⟨

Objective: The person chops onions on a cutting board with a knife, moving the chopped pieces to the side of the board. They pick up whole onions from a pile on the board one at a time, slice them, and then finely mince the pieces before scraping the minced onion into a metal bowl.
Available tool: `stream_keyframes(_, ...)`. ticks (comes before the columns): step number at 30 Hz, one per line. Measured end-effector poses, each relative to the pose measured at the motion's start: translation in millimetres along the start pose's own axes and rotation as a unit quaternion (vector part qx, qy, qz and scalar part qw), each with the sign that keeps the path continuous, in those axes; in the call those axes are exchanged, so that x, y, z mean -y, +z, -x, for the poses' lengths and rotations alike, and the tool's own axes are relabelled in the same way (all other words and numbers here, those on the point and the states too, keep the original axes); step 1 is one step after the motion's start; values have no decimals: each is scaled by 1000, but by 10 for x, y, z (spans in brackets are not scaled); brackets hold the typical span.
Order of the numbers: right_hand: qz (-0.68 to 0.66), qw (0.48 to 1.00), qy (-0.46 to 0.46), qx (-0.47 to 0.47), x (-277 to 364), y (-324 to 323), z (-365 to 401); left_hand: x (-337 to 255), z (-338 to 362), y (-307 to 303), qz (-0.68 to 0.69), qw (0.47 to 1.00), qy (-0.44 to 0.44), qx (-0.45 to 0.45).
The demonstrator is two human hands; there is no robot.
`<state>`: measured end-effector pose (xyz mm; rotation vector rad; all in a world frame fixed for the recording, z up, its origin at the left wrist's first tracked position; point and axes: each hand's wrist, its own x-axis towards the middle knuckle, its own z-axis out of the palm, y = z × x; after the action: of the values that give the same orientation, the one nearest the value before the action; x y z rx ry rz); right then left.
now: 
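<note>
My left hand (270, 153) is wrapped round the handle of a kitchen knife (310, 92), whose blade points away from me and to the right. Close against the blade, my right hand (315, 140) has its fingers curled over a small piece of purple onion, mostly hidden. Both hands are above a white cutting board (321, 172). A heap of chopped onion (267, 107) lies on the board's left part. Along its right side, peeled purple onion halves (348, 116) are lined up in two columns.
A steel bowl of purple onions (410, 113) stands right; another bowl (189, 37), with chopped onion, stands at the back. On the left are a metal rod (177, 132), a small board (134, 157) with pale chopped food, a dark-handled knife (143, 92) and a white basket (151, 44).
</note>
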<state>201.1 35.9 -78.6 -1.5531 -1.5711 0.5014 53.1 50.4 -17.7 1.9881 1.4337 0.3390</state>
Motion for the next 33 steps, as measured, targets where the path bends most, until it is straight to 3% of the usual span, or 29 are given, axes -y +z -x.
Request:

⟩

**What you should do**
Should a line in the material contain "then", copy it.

**Task solution**
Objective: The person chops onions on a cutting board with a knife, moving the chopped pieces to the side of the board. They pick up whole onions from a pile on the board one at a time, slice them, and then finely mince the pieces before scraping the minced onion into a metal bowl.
`<state>`: measured end-effector pose (xyz mm; rotation vector rad; all in a world frame fixed for the recording, z up, its origin at the left wrist's first tracked position; point and axes: each hand's wrist, its own x-axis towards the middle knuckle, its own z-axis out of the palm, y = z × x; after the action: of the values that give the same orientation, the one nearest the value before the action; x y z rx ry rz); right then left.

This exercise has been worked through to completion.